Une douceur remarquable, digne d’un début de printemps

Durant les 15 premiers jours de février, les températures ont affiché des niveaux nettement supérieurs aux normales de saison. Il a été observé en moyenne sur la France un excédent de températures de +3,1°C par rapport à la normale.

Bilan climatique de la 1ère quinzaine de février © La Chaine Météo

Les températures maximales ont presque quotidiennement dépassé les 10°C sur la moitié nord et 12-13°C sur la moitié sud, avec des pics de douceur de 18-20°C du sud de l'Aquitaine à la Méditerranée. Les gelées sont restées rares, cantonnées le plus souvent aux zones abritées lors de courtes accalmies nocturnes.

Une 1ère quinzaine de février très douce © La Chaine Météo

Cette douceur persistante s’explique par un flux dominant de sud-ouest, advectant des masses d’air subtropicales sur le pays. L’enneigement en moyenne montagne s’est temporairement dégradé, notamment sous 1500 mètres, en raison du redoux répété et des épisodes de pluie. En plaine, l’ambiance a parfois évoqué un mois de mars avancé, avec une végétation qui a pris de l'avance dans pas mal de régions.

Des pluies abondantes et parfois records

La pluviométrie a atteint des niveaux exceptionnels en cette première quinzaine de février 2026. Les passages perturbés se sont succédé à un rythme quasi quotidien, donnant des cumuls très excédentaires à la normale sud la plus grande partie du pays. Dans certaines villes, il est tombé en 15 jours l'équivalent de 2 mois de pluie.

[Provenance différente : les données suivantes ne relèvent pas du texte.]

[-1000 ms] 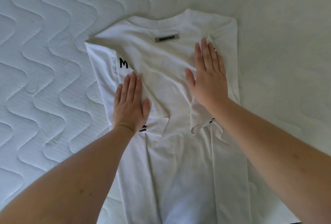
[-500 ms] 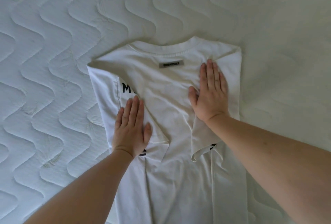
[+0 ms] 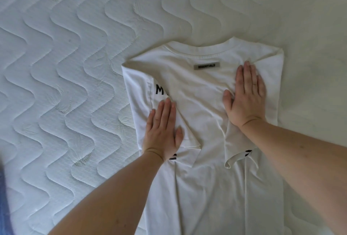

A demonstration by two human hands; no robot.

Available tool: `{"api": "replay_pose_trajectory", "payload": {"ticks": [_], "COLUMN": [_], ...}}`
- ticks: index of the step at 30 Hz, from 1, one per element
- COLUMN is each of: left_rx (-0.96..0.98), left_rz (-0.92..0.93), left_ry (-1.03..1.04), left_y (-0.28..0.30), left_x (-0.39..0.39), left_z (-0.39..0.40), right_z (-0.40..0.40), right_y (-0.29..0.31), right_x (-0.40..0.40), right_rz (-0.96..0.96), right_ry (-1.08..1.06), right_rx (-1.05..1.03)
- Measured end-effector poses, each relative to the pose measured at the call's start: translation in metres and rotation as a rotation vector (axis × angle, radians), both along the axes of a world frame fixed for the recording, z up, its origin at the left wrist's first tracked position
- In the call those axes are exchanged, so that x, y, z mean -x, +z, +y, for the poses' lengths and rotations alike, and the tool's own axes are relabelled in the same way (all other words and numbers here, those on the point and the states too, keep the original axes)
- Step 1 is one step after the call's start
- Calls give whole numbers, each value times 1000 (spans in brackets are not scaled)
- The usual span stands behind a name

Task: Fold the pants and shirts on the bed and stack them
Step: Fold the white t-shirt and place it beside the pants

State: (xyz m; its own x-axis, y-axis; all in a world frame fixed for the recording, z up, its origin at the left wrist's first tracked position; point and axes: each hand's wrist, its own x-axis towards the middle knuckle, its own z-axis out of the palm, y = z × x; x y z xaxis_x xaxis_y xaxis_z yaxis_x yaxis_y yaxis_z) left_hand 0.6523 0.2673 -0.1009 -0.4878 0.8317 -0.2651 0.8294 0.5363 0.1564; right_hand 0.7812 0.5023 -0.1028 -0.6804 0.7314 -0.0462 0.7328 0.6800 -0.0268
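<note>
White cotton T-shirt (image 3: pixel 204 107) lies back-up on quilted white mattress (image 3: pixel 65 84), long axis running from collar toward the wearer. Left hand (image 3: pixel 162 131) and right hand (image 3: pixel 246 95), both flat with straight fingers, press the tucked-in sleeves either side of the grey neck label (image 3: pixel 206 65). Hem lies nearest the body; likely folds up toward label.

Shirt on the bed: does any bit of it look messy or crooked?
A little. On the white shirt, the right sleeve's cuff curls up near the right hand, not flat like the sleeve under the left hand. Nothing torn or stained.
</note>
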Motion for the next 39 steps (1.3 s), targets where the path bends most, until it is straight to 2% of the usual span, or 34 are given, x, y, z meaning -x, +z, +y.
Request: {"api": "replay_pose_trajectory", "payload": {"ticks": [13,16,19,21,22,24,26,29,31,35,39], "left_rx": [-17,61,168,226,204,66,-12,92,128,147,93], "left_rz": [19,9,-99,-140,-101,11,31,-35,-12,-15,-64], "left_ry": [0,-7,-32,-49,-52,-50,-22,105,138,32,-45], "left_y": [-1,8,15,25,30,40,41,30,26,30,34], "left_x": [-1,0,12,21,21,4,-33,-76,-78,-77,-120], "left_z": [-2,-1,4,6,5,2,-4,-5,-2,-12,-52], "right_z": [2,1,-1,-9,-19,-49,-87,-116,-117,-122,-166], "right_y": [-12,-3,15,31,39,50,47,33,24,31,45], "right_x": [-4,-3,1,-4,-10,-27,-52,-83,-88,-94,-148], "right_rz": [47,27,-19,16,67,143,146,-19,-41,-21,31], "right_ry": [24,35,33,6,-9,-28,7,65,69,66,31], "right_rx": [-47,2,86,89,74,49,52,145,180,239,244]}}
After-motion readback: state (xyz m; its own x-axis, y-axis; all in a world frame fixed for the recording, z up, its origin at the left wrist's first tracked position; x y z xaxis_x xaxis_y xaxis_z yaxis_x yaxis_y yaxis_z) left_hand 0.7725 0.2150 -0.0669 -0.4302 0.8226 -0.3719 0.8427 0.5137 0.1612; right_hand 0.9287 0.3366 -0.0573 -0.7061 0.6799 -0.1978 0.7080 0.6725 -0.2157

C'est le cas à Cognac avec 123 mm observés du 1er au 15 février pour une moyenne mensuelle de 51 mm. Même situation sur des villes comme Agen, Toulouse, Bordeaux, Le Mans, Nantes ou Nevers. Les régions méditerranéennes n'ont pas échappé à cette pluviométrie exceptionnelle. A Marignane, il est tombé 102 mm pour une moyenne mensuelle de 30 mm, ce qui correspond à un excédent de +243%.

Un début février exceptionnellement arrosé © La Chaine Météo

Les sols, rapidement saturés, ont favorisé la réaction des cours d’eau qui ont subi des crues importantes dans de nombreux bassins versants, sans pour autant atteindre partout des niveaux historiques. En montagne, ces précipitations se sont traduites par d’abondantes chutes de neige en altitude, alimentant un manteau neigeux instable au-dessus de 1800 à 2000 mètres. Les massifs de Savoie étaient en vigilance rouge aux avalanches le 12 février.

Un début février peu ensoleillé

L'ensoleillement de la première quinzaine de ce mois de février est déficitaire de -34% à la normale à l'échelle nationale. Cela s'explique par le courant océanique perturbé durable qui n'a pas permis au soleil de s'imposer durablement, les accalmies restant de courte durée.

Un début février peu ensoleillé © La Chaine Météo

En plaine d'Alsace, moins touchée que beaucoup d'autres régions par le courant perturbé océanique, les nuages bas et brouillards ont souvent été tenaces. Résultat, on ne décompte que 18 heures de soleil à Strasbourg en 15 jours, soit un déficit de -58% par rapport à la normale de 43 heures sur les 15 premiers jours de février.

Cette première quinzaine de février 2026 illustre une nouvelle fois la variabilité hivernale sous influence océanique : absence de froid cette année mais une énergie atmosphérique importante, génératrice de douceur et d’épisodes pluvieux intenses.